MPs pursued for thousands in overpaid expenses

Exclusive: Parliamentary watchdog warns members to pay up or face tough restrictions on spending 

Oliver Wright
Monday 12 January 2015 21:39
A 10ft high duck house sails down the Thames in protest to the abuse of MP's expenses in London in November, 2009. It was in reference to the £1,645 in expenses claimed by Sir Peter Viggers (Corbis)
A 10ft high duck house sails down the Thames in protest to the abuse of MP's expenses in London in November, 2009. It was in reference to the £1,645 in expenses claimed by Sir Peter Viggers (Corbis)

MPs are being pursued for thousands of pounds in overpaid expenses before the House of Commons is dissolved for the election.

The Independent Parliamentary Standards Authority (Ipsa) estimates that it is currently owed more than £22,000 by 38 MPs from the past financial year alone.

It has now written to all members warning that it will start restricting access to their Parliamentary payment card, veto staff salary increases and stop rental payments to recover the money.

The move could leave some MPs struggling to balance their finances in the run-up to May’s election. Some MPs are understood to owe the authority several thousand pounds.

The Environment Secretary Elizabeth Truss was being pursued for a £10 overcharge.

Ipsa also revealed that it was still owed money from some MPs who have left the House of Commons. The Labour MP Eric Joyce who was forced to step down after being convicted of assault, owed £5,410, while David Miliband owed £145.40.

The threat is contained in a letter to all MPs from Alan Little, Ipsa’s head of finance, sent earlier this week. It said that while Ipsa had allowed MPs to offset older overpaid expenses into the next financial year, this was no longer possible because an election loomed.

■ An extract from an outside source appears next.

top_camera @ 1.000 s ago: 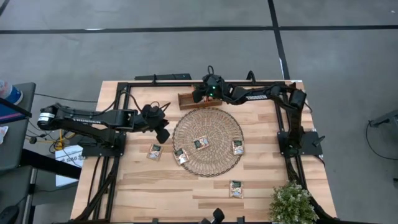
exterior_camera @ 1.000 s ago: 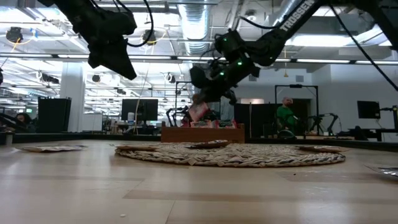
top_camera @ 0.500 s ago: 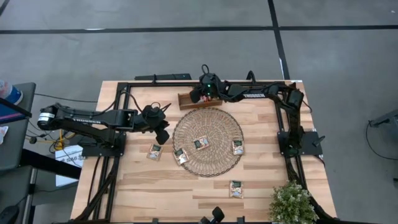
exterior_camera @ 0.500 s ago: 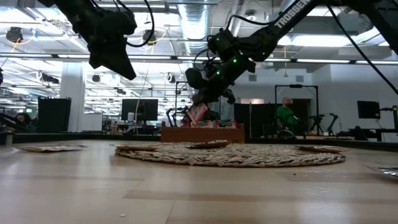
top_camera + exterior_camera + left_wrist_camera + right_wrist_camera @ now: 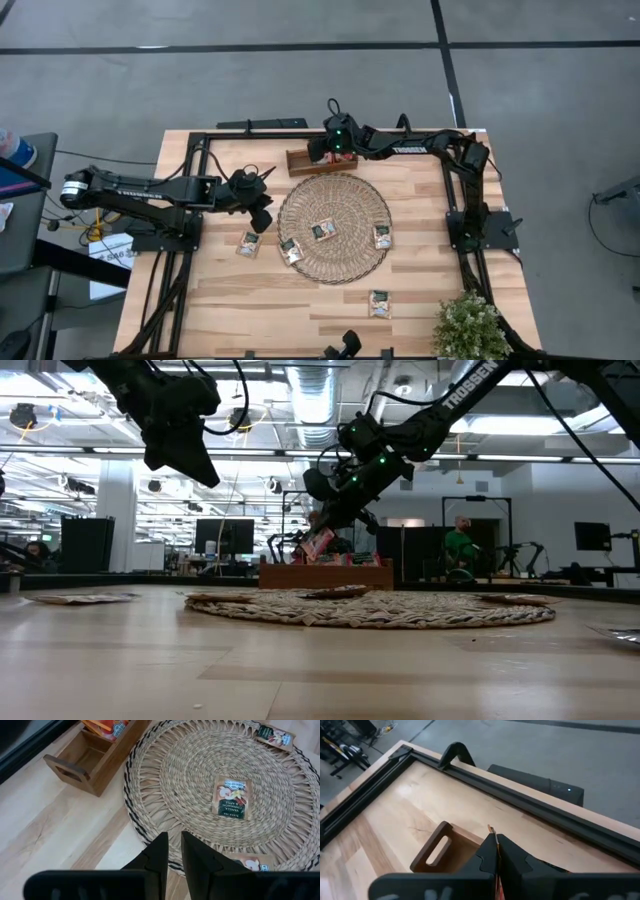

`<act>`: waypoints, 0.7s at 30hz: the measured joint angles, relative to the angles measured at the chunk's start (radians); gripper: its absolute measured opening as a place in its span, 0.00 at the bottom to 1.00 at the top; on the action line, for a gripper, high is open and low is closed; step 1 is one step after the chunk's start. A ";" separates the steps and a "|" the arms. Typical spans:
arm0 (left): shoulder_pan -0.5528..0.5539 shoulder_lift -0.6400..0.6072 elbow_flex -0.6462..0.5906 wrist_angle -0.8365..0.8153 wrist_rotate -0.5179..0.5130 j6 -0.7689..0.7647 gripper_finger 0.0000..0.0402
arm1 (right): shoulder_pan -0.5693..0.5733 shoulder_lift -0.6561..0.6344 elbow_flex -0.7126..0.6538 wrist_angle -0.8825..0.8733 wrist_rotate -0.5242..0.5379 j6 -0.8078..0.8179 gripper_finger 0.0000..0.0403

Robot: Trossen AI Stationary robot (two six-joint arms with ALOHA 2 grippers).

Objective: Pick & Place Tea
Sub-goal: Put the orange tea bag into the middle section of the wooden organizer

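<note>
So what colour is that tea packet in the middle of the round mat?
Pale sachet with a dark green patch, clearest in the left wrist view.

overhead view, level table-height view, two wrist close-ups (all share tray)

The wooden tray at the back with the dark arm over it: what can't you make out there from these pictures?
- High view: the wooden tray's right end is covered by the right gripper.
- Right wrist view: the red sachet shows only as an edge between the shut fingers; its print is hidden.
- Low view: the tray's compartments are hidden by its front wall.
</note>
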 joint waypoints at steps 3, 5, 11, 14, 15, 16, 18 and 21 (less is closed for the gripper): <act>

“During this Parliament, we have provided all MPs with the flexibility to manage your budgets ... on the basis that you will ensure that there are no overspends at the end of the Parliament,” he wrote.

“MPs would not wish to be seen to be owing money to the taxpayer at this point. Similarly, we do not want to have to recover outstanding debts from MPs who have left Parliament.”

Elizabeth Truss, the Environment Secretary, is being pursued by IPSA for a £10 overcharge

He goes on to outline a number of measures that Ipsa intends to take to recover the money from future expense claims unless MPs settle up.

“Later this month, you will receive a financial statement from us. For those of you who still have debts outstanding as we near year-end, our statement will tell you that we can now start to deduct the amount owed against future claims.

“Also, if you are forecast to overspend on your staffing, accommodation or office costs budgets, we may need to stop direct rental payments; restrict your access to the payment card; and decline to put new members of staff on to your payroll or apply salary increases where this would take you over budget.

It added: “In a few cases, we may also need to decline claims for staff overtime.”

Under Ipsa rules MPs are given a budget to pay for staff and office accommodation. But they cannot cross-subsidise these budgets and overspends in any area will have to be made up from MPs’ own pockets.

But some MPs who have been told they owe money have criticised Ipsa, claiming its figures are based on miscalculations.

One said: “I got a letter telling me that I owed the money but when I challenged them they admitted it was their mistake,” said one.

“They are just not as efficient as they should be and that’s all very well, but when they’re wrongly naming and shaming us, that’s not very helpful.”

Ipsa has defended its plan to recover the money.

“We are carrying out the necessary housekeeping ahead of the election to protect the public purse and to help MPs manage their accounts,” said a spokesman.

“Part of that means recovering any amounts due to the taxpayer and so, of course, we’re doing just that.”